HOW TO COMPLETE THIS TASK –
In the records below, reproduce exactly the lines from the one containing "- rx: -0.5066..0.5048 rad" through the one containing "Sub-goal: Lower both", both included, and omit the pictures.

++++ STUDY MATERIAL ++++

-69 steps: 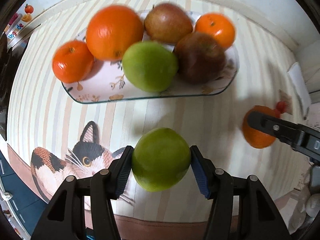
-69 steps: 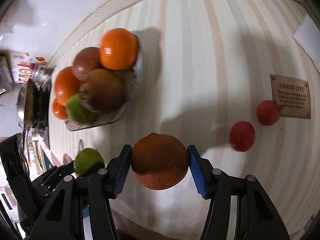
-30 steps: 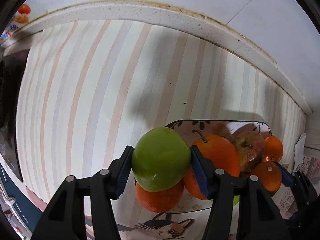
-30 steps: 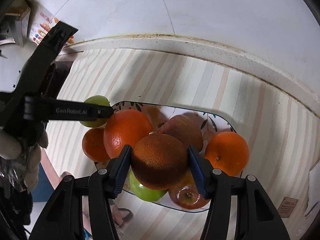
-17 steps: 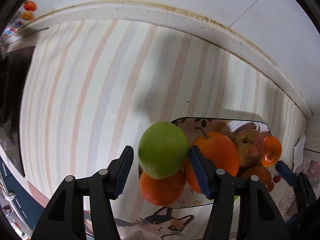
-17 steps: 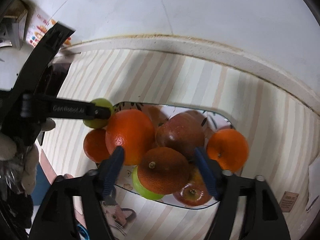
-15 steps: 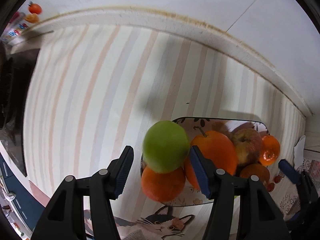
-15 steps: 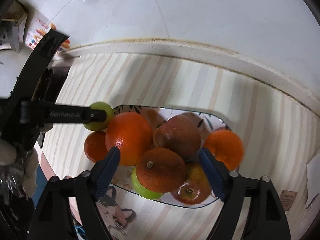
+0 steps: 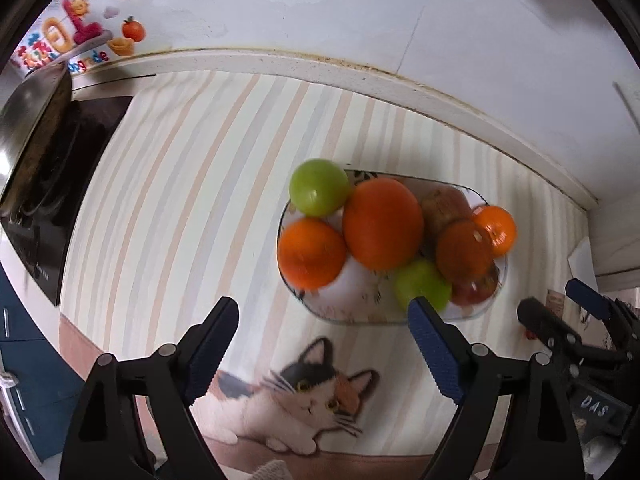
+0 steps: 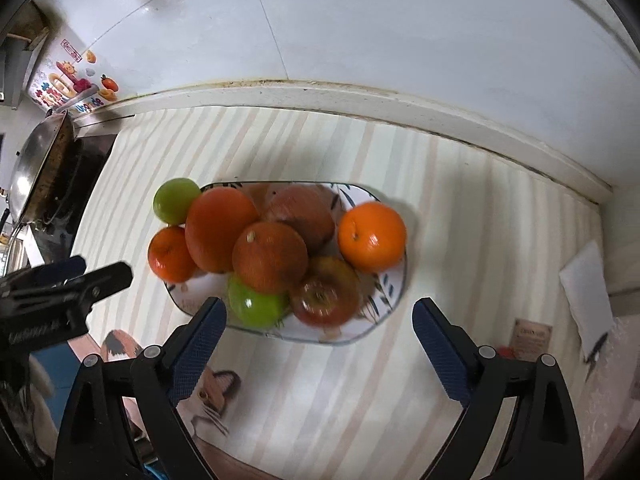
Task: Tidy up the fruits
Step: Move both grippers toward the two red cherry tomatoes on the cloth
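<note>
A glass plate [image 9: 352,321] [image 10: 320,340] on the striped counter is piled with fruit. A green apple [image 9: 319,193] [image 10: 176,201] rests at its far left rim, beside a big orange [image 9: 382,222] [image 10: 220,228]. A dark rough orange [image 9: 464,250] [image 10: 270,257] sits on top of the pile, over a second green apple [image 10: 256,304] and a red apple [image 10: 326,294]. My left gripper [image 9: 322,312] hovers above the plate's near side, jaws opening, nothing between them. My right gripper [image 10: 320,308] also hangs above the near rim, jaws opening and empty.
A steel wok [image 9: 32,120] [image 10: 40,164] sits on a black stove at the far left. A cat-print mat [image 9: 304,392] lies in front of the plate. White paper [image 10: 586,296] and a small brown sign [image 10: 532,338] lie at the right; a wall runs behind.
Both grippers let go of their fruit, opened wide and drew up and back. The green apple now lies at the plate's left rim, the dark orange on the pile.
</note>
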`<state>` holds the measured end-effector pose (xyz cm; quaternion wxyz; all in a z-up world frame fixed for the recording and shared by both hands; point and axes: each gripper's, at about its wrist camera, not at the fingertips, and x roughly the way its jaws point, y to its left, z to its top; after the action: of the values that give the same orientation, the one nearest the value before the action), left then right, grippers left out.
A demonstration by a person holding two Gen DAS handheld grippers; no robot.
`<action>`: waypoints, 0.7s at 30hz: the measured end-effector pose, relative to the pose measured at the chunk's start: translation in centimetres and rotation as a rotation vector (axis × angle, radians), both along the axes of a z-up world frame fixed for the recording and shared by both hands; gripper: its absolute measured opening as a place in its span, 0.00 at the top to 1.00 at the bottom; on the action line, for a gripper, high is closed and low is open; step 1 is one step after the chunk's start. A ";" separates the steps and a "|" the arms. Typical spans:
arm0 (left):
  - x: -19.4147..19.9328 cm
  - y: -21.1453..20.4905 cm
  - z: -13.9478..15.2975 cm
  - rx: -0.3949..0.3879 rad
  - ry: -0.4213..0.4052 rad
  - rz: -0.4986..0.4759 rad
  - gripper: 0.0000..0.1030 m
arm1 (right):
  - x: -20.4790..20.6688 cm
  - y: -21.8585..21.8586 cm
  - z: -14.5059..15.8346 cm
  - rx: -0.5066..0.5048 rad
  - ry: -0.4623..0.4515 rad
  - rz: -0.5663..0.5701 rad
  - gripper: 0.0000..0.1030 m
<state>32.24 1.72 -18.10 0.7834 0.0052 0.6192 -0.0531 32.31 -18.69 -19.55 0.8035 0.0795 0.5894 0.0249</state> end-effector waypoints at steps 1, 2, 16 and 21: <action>-0.9 -0.2 0.5 0.009 -0.022 0.003 0.16 | -0.6 0.0 0.3 -0.004 -0.007 -0.001 0.06; -1.5 -0.5 0.8 0.016 -0.036 -0.001 0.16 | -1.3 0.1 0.7 -0.011 -0.016 -0.001 0.06; -9.4 -1.1 8.0 0.007 -0.223 -0.019 0.16 | -10.4 -0.4 8.3 -0.033 -0.178 -0.041 0.06; -12.1 -1.1 10.5 0.003 -0.284 -0.029 0.16 | -13.5 0.0 11.2 -0.030 -0.237 -0.040 0.06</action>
<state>20.15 0.59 -7.55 0.8624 0.0230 0.5019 -0.0623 18.84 -18.74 -8.30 0.8691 0.0757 0.4887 0.0092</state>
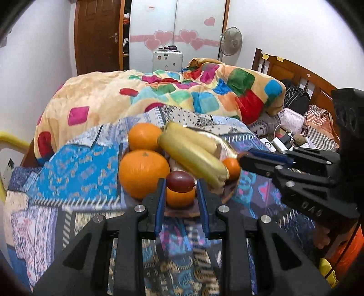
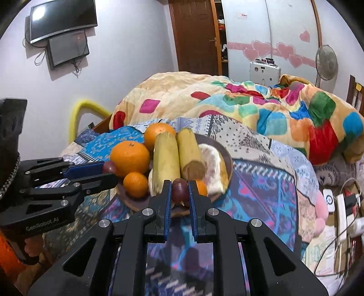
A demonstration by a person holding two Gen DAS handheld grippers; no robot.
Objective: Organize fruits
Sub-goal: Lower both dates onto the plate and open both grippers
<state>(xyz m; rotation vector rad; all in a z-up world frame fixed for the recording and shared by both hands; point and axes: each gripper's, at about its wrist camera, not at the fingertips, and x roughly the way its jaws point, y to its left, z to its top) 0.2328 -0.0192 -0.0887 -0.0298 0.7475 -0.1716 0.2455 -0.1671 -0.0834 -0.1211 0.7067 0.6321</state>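
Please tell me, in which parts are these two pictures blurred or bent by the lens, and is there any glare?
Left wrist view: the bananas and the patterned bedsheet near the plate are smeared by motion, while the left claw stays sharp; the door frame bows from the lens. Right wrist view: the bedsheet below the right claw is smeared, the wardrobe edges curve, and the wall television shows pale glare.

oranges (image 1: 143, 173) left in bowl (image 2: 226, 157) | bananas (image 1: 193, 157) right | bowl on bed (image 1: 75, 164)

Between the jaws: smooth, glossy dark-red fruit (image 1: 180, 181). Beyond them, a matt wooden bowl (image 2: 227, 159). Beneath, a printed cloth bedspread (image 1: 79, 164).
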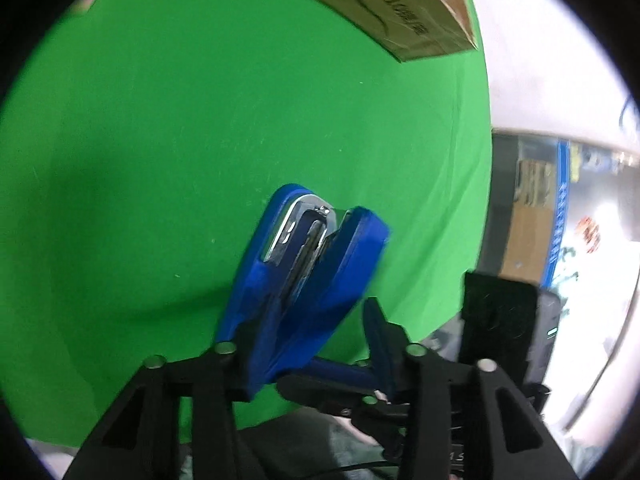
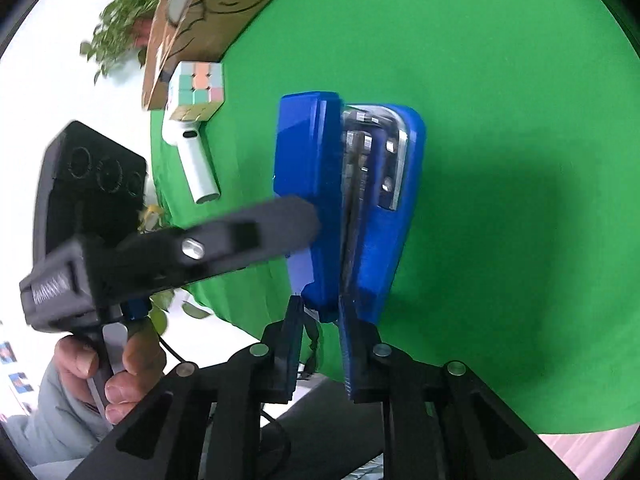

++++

YOUR RESPONSE –
  - rx: -0.5066..0.5048 rad
  - ry: -0.4623..0.4515 rad
  - rz: -0.5663..0.5701 rad
  - gripper: 0.0000..0.1030 m
<state>32.24 1.72 -18.10 0.7834 0.0052 0.6192 -0.0531 32.31 -18.69 -19.55 0.8035 0.0795 0.5894 0.0249</state> end-effector waypoints at steps 1, 2, 16 and 21: <action>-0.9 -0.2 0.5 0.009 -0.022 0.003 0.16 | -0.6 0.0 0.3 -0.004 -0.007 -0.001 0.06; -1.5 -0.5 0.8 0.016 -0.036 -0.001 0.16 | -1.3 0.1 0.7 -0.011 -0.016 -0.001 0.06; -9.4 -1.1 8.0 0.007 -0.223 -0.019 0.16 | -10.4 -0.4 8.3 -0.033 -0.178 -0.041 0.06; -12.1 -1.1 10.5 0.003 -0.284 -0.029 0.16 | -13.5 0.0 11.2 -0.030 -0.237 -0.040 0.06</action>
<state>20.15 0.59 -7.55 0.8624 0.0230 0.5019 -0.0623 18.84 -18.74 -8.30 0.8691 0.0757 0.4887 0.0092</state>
A demonstration by a person holding two Gen DAS handheld grippers; no robot.
Objective: Organize fruits
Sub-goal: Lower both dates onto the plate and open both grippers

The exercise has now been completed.